I have some single cell sequencing data and I did some quick statistics on them to give feedback about the sequencing kits used (RepliG and PicoPlex). For some samples, I'm getting some discrepancies in the numbers and I was wondering if that's expected or is it an issue.
Here's some data for one of the sample:
samtools flagstat results
66783127 + 0 in total (QC-passed reads + QC-failed reads)
8141047 + 0 secondary
0 + 0 supplementary
0 + 0 duplicates
66760206 + 0 mapped (99.97% : N/A)
58642080 + 0 paired in sequencing
29321040 + 0 read1
29321040 + 0 read2
53618530 + 0 properly paired (91.43% : N/A)

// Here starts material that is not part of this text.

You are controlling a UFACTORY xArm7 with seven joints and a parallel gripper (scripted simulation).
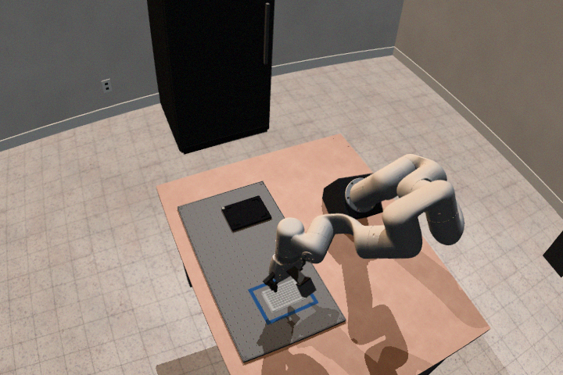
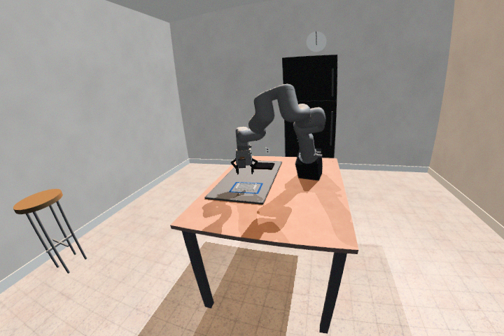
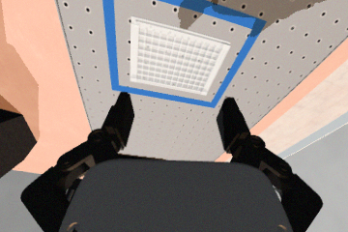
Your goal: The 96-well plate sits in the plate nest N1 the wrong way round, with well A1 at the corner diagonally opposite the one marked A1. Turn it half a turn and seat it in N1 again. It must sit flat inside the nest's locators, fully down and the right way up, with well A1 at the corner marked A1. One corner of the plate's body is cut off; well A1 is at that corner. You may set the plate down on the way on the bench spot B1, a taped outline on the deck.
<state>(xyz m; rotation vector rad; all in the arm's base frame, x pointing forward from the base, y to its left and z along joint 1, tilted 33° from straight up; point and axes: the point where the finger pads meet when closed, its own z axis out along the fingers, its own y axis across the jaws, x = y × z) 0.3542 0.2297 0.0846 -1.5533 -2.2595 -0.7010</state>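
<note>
White 96-well plate (image 3: 178, 56) inside blue outline (image 3: 115, 53), below wide-open jaws, untouched

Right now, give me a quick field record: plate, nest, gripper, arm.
plate: white 96-well plate lies flat inside the blue taped outline B1 on the grey deck
nest: black nest N1 at the deck's far end, no plate in it
gripper: gripper open, holding nothing, above the deck just short of the plate
arm: reaches from its black base across the table to B1
cut corner: too small to tell
</note>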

58597314 + 0 with itself and mate mapped
21845 + 0 singletons (0.04% : N/A)
274662 + 0 with mate mapped to a different chr
190889 + 0 with mate mapped to a different chr (mapQ>=5)
According to samtools stats read length is 151 for 58,642,080 reads.
So total bases = 151 * 58642080 = 8,854,954,080
Breadth and depth calculated based on samtools depth :
breadth = 35.44%
depth = 26.49
Total bytes / sum of all depths as per samtools depth for all bases = 2,234,214,697
Total bytes / sum of all depths as per bedtools genomecov for all bases = 7,909,149,477
Breadth and depth as per bedtools coverage (depth is higher than before when calculated using samtools depth which is expected)
breadth = 35.34%
depth = 123.304
As per my understanding, samtools depth only counts the reads with primary alignment and ignore secondary/supplementary alignments whereas bedtools genomecov counts everything that's in the bam file.
Now, my question is this, since there's a huge difference between the numbers in points 3 & 4 and point 4 is closer to point 1, does this mean this sample only has about 1/4th reads (designated as primary alignments) which are useful? I'm still trying to figure out if we need to eliminate the secondary/supplementary alignments and just keep primary ones or use all of them.
Plotting % targeted bases v read depth shows only about 5% bases with read depths 10+. Do you have any suggestions how this data can be improved or what is causing such issues? I see this in few single cell samples and not all of them.